Foam Popper
By Elaine Cook

Here is a simple top water pattern, to go for those bass and bluegill. One of our members used this very successfully last year on the O'Connell-Bourdet Ranch fishout. (Forgive me for not remembering who gave it to me.)

Hook: TMC 5263 size 10 or 12 (std wt 3XL)
Thread: 6/0 black
Tail: Grizzly chicken marabou (fluffy underfeathers)
Body: 3/16 inch thick white closed cell foam, marked with red and black marking pens.
Hackle: Black rooster
Legs: Rubber (translucent green with black or glitter specks)

1. Crimp barb.
2. Cut foam in the shape shown in the diagram.
3. Cut a slit lengthwise in the bottom of the foam, about halfway through the thickness.
4. Start thread behind eye, wrap in close turns to the end of the shank, tie off and cut thread.
5. Glue foam onto the top of the hook shank.
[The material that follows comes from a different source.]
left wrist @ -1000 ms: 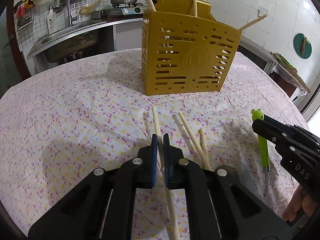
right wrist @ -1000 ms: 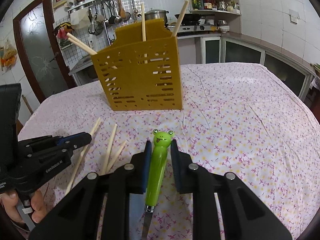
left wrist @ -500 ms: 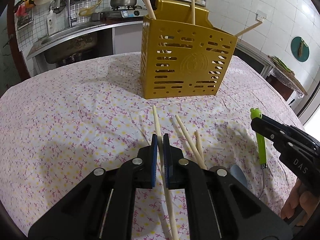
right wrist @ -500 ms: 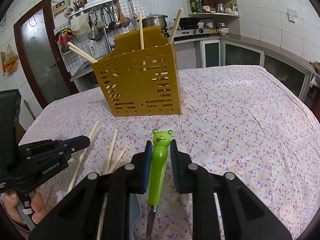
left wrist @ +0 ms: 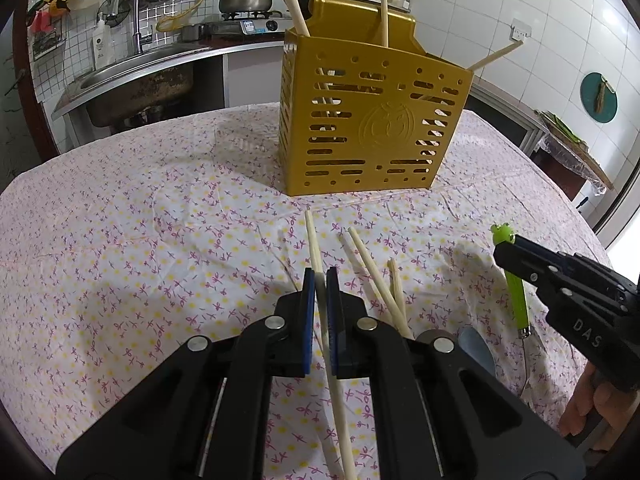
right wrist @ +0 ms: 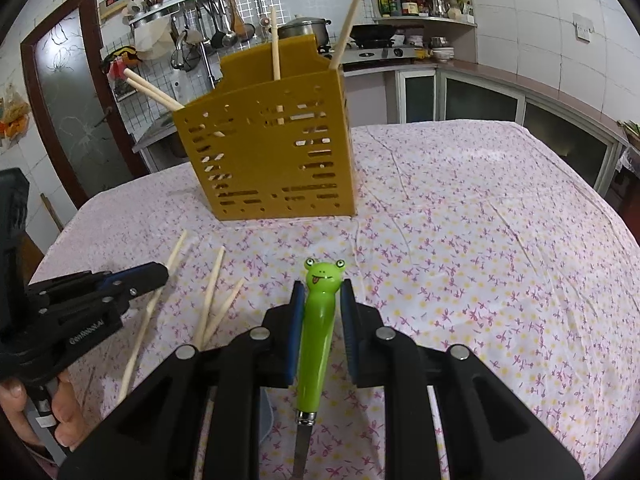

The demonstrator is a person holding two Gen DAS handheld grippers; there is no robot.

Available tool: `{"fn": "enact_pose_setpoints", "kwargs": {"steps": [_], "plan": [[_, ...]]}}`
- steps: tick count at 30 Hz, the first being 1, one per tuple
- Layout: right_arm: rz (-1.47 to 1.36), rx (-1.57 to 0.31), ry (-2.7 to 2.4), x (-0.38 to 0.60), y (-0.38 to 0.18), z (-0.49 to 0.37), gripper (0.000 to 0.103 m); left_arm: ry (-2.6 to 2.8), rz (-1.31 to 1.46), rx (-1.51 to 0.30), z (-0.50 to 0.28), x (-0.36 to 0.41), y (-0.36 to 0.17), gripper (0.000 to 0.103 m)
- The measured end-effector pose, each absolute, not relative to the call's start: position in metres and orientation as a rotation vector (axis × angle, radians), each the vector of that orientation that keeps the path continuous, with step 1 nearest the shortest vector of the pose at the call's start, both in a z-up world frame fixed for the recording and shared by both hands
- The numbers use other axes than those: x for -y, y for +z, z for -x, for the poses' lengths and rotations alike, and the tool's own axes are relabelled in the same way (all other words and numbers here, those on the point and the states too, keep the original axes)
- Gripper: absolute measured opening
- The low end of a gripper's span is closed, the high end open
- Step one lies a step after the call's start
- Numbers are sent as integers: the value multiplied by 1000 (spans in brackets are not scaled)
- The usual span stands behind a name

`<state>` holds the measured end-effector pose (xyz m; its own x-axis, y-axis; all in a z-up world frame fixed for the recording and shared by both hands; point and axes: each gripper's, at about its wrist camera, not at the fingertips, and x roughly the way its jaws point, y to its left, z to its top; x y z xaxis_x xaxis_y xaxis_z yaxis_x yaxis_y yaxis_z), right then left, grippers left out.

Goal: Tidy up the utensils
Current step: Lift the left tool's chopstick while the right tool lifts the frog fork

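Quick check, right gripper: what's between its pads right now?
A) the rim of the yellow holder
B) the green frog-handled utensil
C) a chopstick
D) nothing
B: in the right wrist view the right gripper is closed on the green frog-handled utensil, while the chopstick sits in the left gripper and the yellow holder stands apart on the table.

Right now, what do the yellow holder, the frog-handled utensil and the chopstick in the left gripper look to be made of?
Yellow holder: likely moulded plastic, matt mustard, punched slots. Frog-handled utensil: glossy green handle, probably plastic, with a metal collar and stem below. Chopstick: pale, matt, probably wood or bamboo.
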<state>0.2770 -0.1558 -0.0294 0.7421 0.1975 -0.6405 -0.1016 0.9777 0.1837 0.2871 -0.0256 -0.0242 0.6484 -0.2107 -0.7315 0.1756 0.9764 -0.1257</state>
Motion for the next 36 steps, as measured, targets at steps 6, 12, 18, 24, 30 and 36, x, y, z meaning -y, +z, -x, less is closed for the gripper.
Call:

The foam should be butted up against the eye with the shank in the slit you cut. Use super glue (cyanoacrylate) such as Krazy Glue or Zap-A-Gap.
6. Color the nose of the foam with the red marking pen. Make small red dots on the top, bottom and sides of the foam. Make three larger black dots on top and three on the bottom of the foam.
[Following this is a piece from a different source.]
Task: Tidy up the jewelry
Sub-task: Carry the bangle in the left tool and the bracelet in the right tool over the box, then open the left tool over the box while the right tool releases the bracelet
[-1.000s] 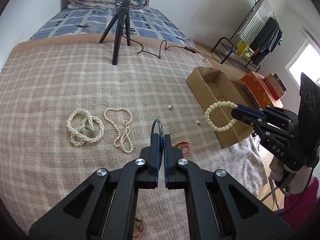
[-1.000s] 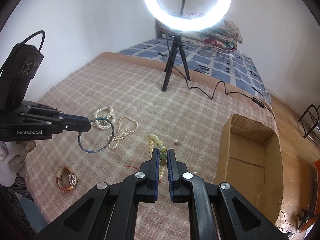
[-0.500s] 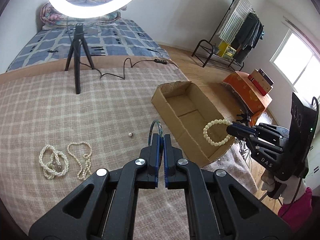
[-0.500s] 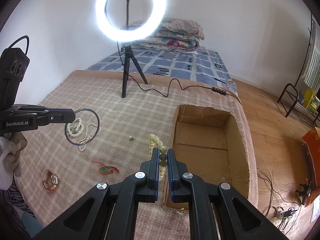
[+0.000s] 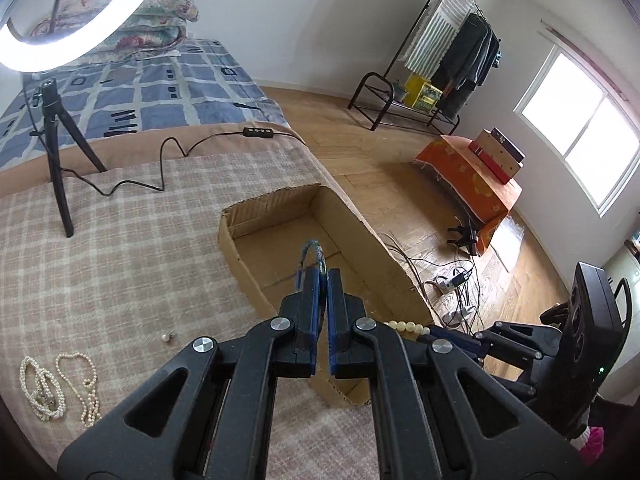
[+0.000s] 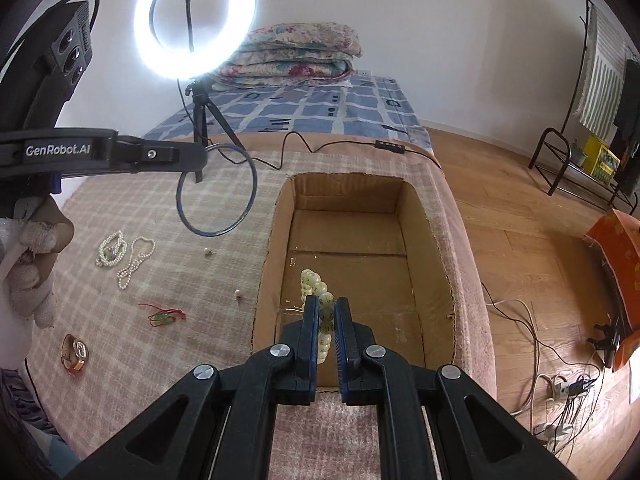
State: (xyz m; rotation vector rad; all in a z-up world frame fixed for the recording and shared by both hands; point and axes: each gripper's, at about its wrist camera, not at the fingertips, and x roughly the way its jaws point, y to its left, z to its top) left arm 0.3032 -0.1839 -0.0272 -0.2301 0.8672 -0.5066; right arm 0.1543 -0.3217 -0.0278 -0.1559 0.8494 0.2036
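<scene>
My left gripper [image 5: 322,276] is shut on a thin blue bangle [image 5: 310,250] that stands up from its tips over the open cardboard box [image 5: 280,200]. In the right wrist view the same bangle [image 6: 253,188] hangs from the left gripper [image 6: 202,156], just left of the box [image 6: 344,196]. My right gripper [image 6: 325,304] is shut on a pale green beaded bracelet [image 6: 314,282], above the near end of the box's inside. The left wrist view shows only a few of those beads [image 5: 404,326] at the right gripper's tip [image 5: 432,332].
On the checked blanket lie two pearl necklaces [image 6: 110,248] [image 6: 138,258], two loose pearls [image 6: 208,252] [image 6: 238,293], a red cord with a green pendant [image 6: 164,316] and an amber wristwatch [image 6: 74,350]. A ring light tripod [image 6: 200,120] and its cable stand behind. The bed edge drops right of the box.
Both grippers have swung to the right, away from the necklaces and toward the box. The bracelet now hangs over the box's inside and the bangle has come up to its left side.
</scene>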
7. Restart the thread on the shank behind the body.
8. Tie a marabou feather in by its stem, just behind the foam body. The feather should be the length of the shank and mounted with the flat vertical (like a fish tail).
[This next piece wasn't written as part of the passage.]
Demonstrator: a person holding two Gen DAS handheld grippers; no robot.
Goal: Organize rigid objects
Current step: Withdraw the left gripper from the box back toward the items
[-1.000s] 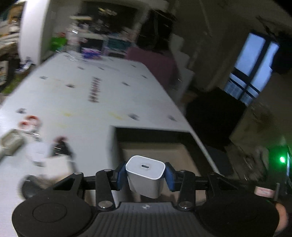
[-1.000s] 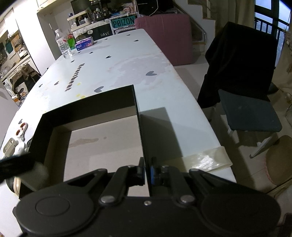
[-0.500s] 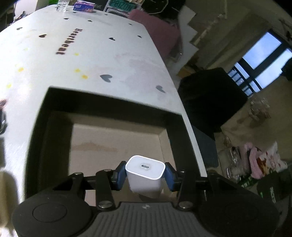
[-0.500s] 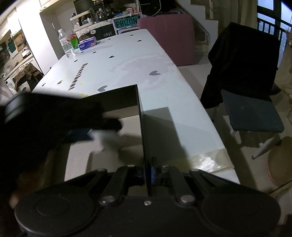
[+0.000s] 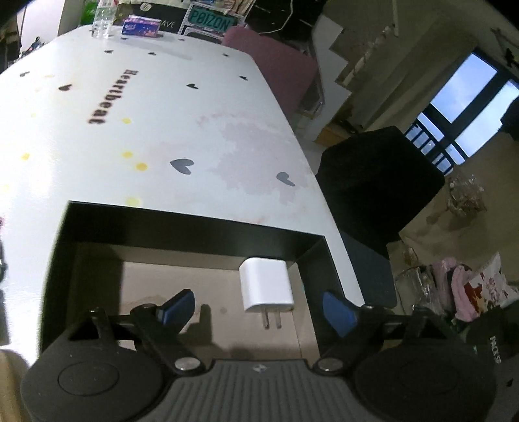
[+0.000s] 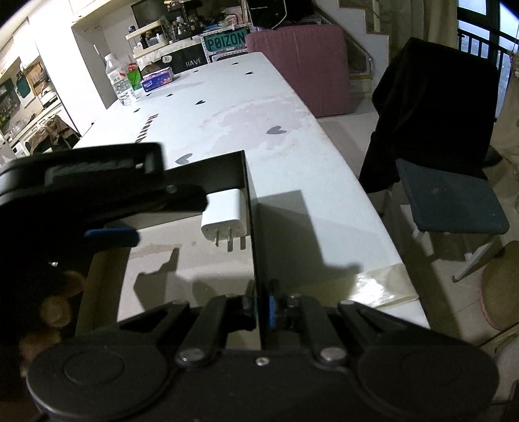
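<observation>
Left gripper point(image 5: 259, 308), fingers spread wide and empty, should lift straight off the white charger point(image 5: 266, 285) at frame centre; right gripper point(image 6: 259, 306) pinches the box wall point(image 6: 251, 227).

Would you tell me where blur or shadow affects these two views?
Left wrist view: sharp on the white plug-in charger, room dim, fisheye-bent table edge. Right wrist view: the left gripper is blurred close-up; the black box wall shades the white table.

A lived-in home, dining area open to a kitchen: a long white table point(image 6: 227, 107) printed with hearts, a water bottle point(image 6: 118, 81), tissue box point(image 6: 157, 79), cluttered shelves point(image 6: 168, 29), a staircase point(image 6: 363, 19), a chair point(image 6: 447, 201).
</observation>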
9. Select a hackle feather with stiff barbs and with barb length twice the hook gap.
10. Tie hackle in by the stem, tip to the rear and shiny side toward you.
11. Bring thread to the rear of the body.
12. Wrap the hackle forward to the rear of the body in four to six turns, tie off, trim excess feather and whip finish. Apply a drop of super glue to the whip finish, taking care not to get any on the hackle or tail feather.
13. Thread a five inch length of rubber leg material in a large needle, so that an equal amount of the leg material is on each side of the needle.
14. Starting on the side away from you, push the needle diagonally through the foam body, left rear to right front. Pull the rubber legs through until you have the same amount of leg material on each side. Cut the loop of leg material at the eye of the needle.
15. Repeat steps 13 and 14, starting the needle on the side closest to you and going from right rear to left front.
16. Tie up a bunch of these. You will lose quite a few in the reeds, and retrieving a snagged fly will put the fish down.